EXERCISE DETAILS: Look through the data below and output, unchanged, every line from the one holding "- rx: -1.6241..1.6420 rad" through the one holding "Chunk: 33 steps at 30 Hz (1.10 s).", inclusive. Skip the pictures.

Items from a dataset:
· · · ·
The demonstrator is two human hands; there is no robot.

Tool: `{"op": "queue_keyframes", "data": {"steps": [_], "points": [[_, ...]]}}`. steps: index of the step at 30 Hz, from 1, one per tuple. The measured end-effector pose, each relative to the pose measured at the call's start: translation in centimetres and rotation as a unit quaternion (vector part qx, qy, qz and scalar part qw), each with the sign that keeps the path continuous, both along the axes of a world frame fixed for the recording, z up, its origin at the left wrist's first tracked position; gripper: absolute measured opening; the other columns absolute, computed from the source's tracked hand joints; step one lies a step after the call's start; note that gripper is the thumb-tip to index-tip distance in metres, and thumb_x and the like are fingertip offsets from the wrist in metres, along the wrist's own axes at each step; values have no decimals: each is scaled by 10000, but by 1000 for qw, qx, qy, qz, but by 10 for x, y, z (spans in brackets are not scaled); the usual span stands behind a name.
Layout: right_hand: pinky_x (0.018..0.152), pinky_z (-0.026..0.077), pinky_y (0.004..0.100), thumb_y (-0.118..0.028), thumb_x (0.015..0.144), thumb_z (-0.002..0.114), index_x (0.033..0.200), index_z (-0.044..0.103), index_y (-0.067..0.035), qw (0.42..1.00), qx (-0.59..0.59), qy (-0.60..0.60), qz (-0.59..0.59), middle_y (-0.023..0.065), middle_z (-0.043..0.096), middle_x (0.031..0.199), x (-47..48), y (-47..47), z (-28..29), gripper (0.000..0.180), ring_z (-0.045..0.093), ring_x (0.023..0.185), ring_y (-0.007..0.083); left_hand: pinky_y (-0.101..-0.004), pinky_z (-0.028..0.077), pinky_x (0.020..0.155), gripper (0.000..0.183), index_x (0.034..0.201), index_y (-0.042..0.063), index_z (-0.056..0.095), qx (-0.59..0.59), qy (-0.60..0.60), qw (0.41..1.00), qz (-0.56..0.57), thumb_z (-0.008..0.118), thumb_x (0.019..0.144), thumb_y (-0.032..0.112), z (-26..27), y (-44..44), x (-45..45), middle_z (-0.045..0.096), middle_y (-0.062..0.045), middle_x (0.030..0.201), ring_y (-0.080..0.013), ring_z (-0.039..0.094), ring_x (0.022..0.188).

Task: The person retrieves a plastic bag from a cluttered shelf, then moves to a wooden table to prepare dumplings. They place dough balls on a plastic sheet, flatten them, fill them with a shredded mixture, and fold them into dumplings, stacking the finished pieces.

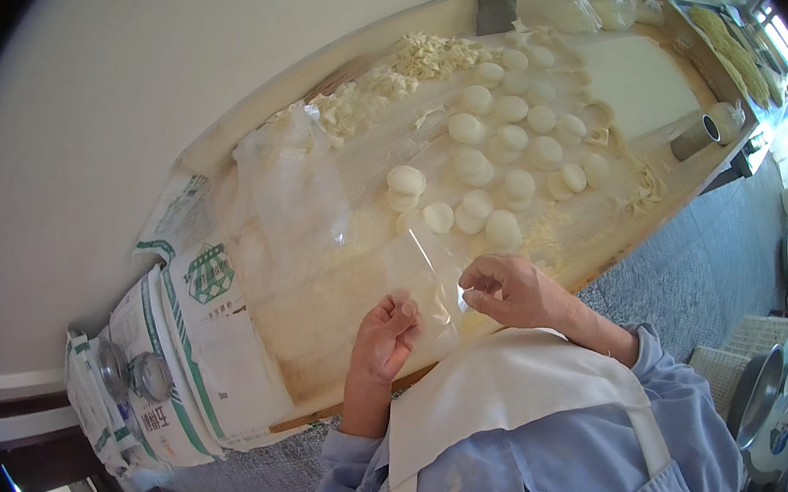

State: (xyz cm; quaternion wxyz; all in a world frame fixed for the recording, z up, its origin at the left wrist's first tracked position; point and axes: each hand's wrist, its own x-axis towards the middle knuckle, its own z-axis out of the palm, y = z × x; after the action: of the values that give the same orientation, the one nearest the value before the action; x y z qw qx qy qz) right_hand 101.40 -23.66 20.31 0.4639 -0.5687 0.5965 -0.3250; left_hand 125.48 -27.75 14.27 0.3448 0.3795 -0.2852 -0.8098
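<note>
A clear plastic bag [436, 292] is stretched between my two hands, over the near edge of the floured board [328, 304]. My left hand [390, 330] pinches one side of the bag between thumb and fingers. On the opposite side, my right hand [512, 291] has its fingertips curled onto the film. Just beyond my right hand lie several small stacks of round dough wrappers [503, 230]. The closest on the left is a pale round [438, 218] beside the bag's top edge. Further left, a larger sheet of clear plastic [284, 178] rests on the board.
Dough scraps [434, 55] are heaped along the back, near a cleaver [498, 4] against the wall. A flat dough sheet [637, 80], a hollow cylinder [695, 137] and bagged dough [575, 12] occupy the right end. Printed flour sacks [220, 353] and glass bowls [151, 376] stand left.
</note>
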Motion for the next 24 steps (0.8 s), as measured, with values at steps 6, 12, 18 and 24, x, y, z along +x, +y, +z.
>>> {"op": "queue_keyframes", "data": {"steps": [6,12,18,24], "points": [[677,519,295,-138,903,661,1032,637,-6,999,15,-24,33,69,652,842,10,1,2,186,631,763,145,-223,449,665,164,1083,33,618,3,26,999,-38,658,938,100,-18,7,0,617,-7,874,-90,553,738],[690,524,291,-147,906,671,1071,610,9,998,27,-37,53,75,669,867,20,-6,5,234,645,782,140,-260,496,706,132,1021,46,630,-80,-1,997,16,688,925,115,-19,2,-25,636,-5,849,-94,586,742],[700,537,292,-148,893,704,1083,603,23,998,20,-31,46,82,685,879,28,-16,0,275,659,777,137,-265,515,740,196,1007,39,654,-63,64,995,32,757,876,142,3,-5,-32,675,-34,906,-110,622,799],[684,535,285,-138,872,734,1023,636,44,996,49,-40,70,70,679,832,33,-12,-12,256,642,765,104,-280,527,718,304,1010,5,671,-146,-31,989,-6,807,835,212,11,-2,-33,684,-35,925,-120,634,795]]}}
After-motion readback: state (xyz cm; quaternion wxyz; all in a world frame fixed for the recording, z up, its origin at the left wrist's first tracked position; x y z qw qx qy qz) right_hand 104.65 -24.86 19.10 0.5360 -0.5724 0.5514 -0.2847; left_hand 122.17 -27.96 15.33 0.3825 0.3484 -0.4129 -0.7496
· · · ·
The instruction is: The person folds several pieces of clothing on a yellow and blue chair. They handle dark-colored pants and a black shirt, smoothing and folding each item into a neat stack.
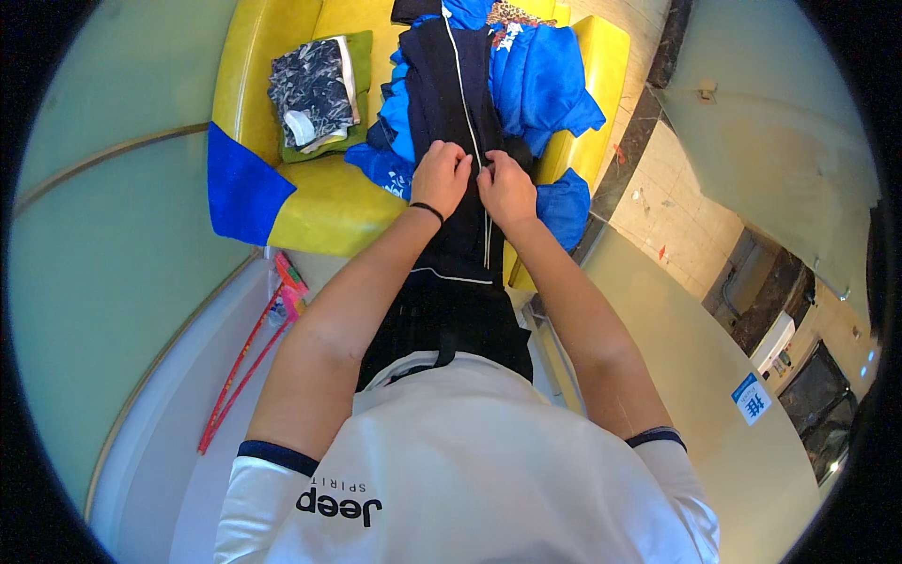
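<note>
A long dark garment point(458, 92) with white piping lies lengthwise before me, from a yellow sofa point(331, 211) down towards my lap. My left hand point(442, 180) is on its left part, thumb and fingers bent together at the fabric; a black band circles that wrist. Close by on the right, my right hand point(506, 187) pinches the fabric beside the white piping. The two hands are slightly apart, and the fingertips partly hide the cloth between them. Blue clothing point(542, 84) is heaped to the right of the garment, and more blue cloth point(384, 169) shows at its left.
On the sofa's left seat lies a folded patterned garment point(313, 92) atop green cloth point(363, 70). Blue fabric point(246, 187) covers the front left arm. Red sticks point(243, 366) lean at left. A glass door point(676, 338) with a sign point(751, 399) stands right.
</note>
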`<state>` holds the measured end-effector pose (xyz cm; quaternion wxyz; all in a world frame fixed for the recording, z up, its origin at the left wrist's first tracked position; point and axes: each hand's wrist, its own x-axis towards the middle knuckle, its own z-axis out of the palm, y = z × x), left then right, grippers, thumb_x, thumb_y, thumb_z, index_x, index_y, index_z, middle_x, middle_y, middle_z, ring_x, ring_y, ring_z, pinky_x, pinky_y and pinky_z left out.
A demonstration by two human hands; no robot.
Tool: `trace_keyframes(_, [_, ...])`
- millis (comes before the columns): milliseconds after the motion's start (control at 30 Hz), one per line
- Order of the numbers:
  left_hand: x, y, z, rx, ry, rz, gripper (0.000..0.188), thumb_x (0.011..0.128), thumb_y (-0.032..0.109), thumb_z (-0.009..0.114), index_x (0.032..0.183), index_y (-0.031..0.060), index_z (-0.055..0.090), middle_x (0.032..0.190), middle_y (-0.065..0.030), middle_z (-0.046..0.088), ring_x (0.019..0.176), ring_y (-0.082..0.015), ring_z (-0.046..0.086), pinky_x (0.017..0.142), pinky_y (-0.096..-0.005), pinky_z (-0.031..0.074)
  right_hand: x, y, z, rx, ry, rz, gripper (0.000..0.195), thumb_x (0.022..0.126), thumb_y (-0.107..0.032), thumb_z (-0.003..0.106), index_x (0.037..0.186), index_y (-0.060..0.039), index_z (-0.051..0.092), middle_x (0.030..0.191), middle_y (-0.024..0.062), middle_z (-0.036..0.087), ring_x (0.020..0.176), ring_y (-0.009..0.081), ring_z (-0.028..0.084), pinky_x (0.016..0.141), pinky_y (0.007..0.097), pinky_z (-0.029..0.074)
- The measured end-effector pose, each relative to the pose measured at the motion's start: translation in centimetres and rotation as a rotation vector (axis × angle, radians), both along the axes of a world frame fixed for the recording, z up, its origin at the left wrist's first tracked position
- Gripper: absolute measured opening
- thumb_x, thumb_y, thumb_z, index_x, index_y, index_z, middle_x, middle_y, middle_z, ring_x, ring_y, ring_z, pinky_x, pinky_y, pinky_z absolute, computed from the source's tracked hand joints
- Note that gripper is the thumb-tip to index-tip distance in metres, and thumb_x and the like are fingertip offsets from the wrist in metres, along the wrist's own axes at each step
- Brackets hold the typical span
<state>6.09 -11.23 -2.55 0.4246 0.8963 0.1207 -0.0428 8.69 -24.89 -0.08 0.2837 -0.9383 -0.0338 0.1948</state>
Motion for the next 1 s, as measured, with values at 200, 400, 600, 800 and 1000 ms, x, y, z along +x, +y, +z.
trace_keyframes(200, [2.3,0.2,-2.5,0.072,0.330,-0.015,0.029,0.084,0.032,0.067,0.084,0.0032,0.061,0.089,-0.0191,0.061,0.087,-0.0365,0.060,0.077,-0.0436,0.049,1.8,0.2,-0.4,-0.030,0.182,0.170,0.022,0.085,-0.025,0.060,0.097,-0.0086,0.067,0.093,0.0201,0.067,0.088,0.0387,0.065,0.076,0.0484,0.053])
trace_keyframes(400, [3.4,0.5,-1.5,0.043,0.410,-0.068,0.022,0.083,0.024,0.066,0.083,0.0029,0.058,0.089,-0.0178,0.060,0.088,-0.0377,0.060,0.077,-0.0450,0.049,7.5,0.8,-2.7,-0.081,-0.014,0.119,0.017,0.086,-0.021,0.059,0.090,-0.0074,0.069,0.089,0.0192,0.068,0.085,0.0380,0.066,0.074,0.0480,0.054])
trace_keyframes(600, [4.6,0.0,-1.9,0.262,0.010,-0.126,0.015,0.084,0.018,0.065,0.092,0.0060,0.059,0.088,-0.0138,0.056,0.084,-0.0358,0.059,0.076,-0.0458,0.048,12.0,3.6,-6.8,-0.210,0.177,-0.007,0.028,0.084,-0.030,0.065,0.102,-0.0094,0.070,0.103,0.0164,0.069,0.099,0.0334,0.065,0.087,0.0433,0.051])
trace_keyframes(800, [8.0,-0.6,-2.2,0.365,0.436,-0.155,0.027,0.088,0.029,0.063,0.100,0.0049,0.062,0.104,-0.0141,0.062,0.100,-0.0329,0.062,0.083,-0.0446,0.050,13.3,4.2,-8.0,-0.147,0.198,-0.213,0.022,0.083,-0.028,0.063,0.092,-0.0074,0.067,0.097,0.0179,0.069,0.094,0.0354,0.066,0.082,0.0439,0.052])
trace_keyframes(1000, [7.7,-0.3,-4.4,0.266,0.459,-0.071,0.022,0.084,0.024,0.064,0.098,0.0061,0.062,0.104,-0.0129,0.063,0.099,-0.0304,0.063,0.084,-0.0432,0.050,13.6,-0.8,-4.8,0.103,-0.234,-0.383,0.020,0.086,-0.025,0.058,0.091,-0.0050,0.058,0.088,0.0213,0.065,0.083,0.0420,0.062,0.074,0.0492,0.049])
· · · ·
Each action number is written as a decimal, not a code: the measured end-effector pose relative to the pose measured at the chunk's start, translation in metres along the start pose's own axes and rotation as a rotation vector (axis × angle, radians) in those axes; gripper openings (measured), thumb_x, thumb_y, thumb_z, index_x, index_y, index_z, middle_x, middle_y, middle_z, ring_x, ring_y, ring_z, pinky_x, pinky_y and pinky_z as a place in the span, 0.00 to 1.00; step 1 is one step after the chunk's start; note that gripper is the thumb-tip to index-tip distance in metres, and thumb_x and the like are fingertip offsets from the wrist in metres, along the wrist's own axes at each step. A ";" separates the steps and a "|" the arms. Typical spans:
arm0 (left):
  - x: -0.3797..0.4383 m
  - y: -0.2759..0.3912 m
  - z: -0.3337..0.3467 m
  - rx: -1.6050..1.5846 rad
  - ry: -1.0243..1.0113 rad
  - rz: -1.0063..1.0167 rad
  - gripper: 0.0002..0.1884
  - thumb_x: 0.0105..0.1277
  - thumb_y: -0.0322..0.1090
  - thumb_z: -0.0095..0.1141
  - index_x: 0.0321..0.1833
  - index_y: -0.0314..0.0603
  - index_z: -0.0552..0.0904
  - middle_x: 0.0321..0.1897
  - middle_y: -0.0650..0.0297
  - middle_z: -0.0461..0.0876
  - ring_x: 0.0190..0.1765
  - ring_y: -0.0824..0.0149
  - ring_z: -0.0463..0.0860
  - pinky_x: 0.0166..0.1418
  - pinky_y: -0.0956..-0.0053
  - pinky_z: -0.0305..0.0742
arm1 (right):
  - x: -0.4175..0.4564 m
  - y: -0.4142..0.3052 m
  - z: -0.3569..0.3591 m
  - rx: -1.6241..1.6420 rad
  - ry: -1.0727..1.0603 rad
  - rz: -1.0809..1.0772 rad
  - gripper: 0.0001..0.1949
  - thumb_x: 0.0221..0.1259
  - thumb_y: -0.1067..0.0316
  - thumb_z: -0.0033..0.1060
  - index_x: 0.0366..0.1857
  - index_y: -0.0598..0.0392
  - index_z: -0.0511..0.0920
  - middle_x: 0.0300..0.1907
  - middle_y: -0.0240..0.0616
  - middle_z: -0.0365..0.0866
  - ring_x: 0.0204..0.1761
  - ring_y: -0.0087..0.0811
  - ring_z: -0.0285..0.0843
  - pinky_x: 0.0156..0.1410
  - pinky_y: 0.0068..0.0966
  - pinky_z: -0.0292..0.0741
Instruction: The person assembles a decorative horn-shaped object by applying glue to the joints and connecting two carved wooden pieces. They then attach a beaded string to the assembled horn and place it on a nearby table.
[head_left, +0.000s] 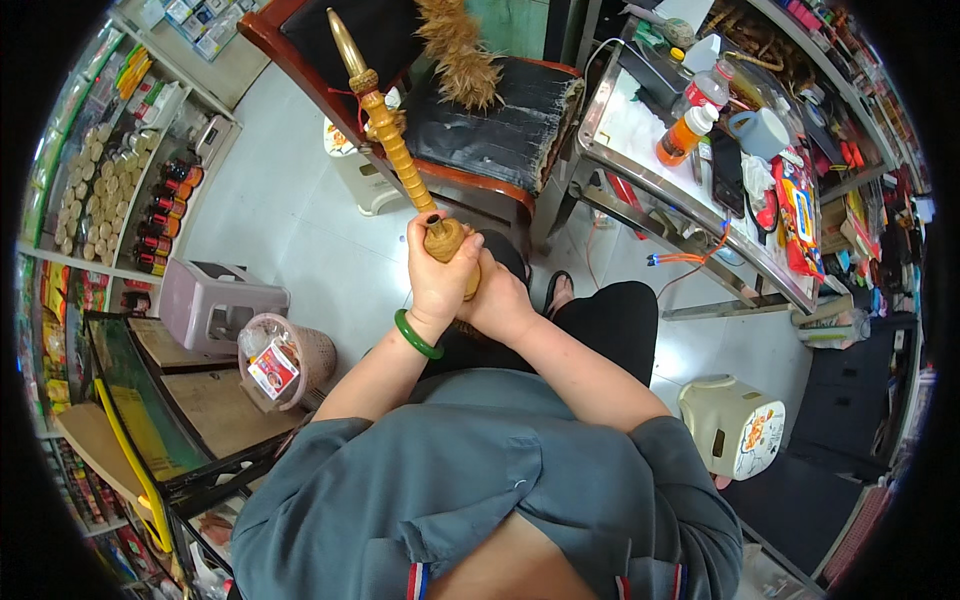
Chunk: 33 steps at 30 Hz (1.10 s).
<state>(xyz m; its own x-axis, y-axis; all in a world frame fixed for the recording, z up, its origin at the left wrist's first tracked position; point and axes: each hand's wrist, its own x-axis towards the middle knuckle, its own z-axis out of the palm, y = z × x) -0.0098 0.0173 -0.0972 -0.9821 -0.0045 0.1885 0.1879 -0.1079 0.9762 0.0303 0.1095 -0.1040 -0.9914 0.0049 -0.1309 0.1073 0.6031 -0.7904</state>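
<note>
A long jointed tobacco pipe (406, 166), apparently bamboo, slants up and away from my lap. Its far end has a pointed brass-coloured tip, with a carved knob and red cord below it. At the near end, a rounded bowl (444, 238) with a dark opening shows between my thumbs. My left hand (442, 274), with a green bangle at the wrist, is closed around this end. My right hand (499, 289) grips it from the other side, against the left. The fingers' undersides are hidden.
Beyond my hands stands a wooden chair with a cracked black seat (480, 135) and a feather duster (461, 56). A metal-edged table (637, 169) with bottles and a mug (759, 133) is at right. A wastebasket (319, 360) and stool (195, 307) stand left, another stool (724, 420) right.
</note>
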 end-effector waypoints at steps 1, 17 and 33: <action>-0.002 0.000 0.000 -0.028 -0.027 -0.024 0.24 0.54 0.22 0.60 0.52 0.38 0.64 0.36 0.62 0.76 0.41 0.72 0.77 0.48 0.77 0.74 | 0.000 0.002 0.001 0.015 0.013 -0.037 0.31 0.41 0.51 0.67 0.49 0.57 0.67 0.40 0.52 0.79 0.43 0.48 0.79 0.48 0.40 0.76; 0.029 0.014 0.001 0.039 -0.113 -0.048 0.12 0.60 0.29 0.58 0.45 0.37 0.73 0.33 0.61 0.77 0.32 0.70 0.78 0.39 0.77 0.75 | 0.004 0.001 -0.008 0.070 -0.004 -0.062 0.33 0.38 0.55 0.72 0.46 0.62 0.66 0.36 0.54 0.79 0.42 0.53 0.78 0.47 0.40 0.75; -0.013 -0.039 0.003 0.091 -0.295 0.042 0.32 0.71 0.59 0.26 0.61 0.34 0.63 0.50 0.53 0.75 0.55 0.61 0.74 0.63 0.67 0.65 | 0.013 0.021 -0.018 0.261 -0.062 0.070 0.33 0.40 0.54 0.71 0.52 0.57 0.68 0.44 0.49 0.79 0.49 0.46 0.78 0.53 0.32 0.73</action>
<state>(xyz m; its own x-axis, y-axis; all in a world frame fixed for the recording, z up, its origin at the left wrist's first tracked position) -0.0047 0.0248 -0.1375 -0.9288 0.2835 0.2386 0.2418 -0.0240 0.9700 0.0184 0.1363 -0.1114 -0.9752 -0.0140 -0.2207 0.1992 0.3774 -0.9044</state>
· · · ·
EXERCISE SOLUTION:
  - rx: -1.6241..1.6420 rad
  - ry: -1.0727..1.0603 rad
  - rz: -1.0809..1.0772 rad
  - gripper: 0.0001..0.1949
  - thumb_x: 0.0221..0.1259
  - thumb_y: -0.1067..0.0316
  - thumb_z: -0.0033..0.1060
  - index_x: 0.0366..0.1857
  - index_y: -0.0598..0.0392
  - index_z: -0.0511..0.0920
  - middle_x: 0.0300..0.1907
  - middle_y: -0.0240..0.0616
  - middle_z: -0.0365..0.0866
  - ring_x: 0.0204..0.1761
  - ring_y: -0.0087..0.0811
  - ring_z: -0.0285..0.0843
  - pinky_x: 0.0156..0.1410
  - pinky_y: 0.0068..0.0966
  - pinky_z: -0.0292..0.0741
Instruction: The person assembles a decorative horn-shaped object by applying glue to the joints and connecting two carved wooden pieces. They then attach a beaded string to the assembled horn and place it on a nearby table.
[head_left, +0.000s] 
Chunk: 33 steps at 30 Hz (1.10 s).

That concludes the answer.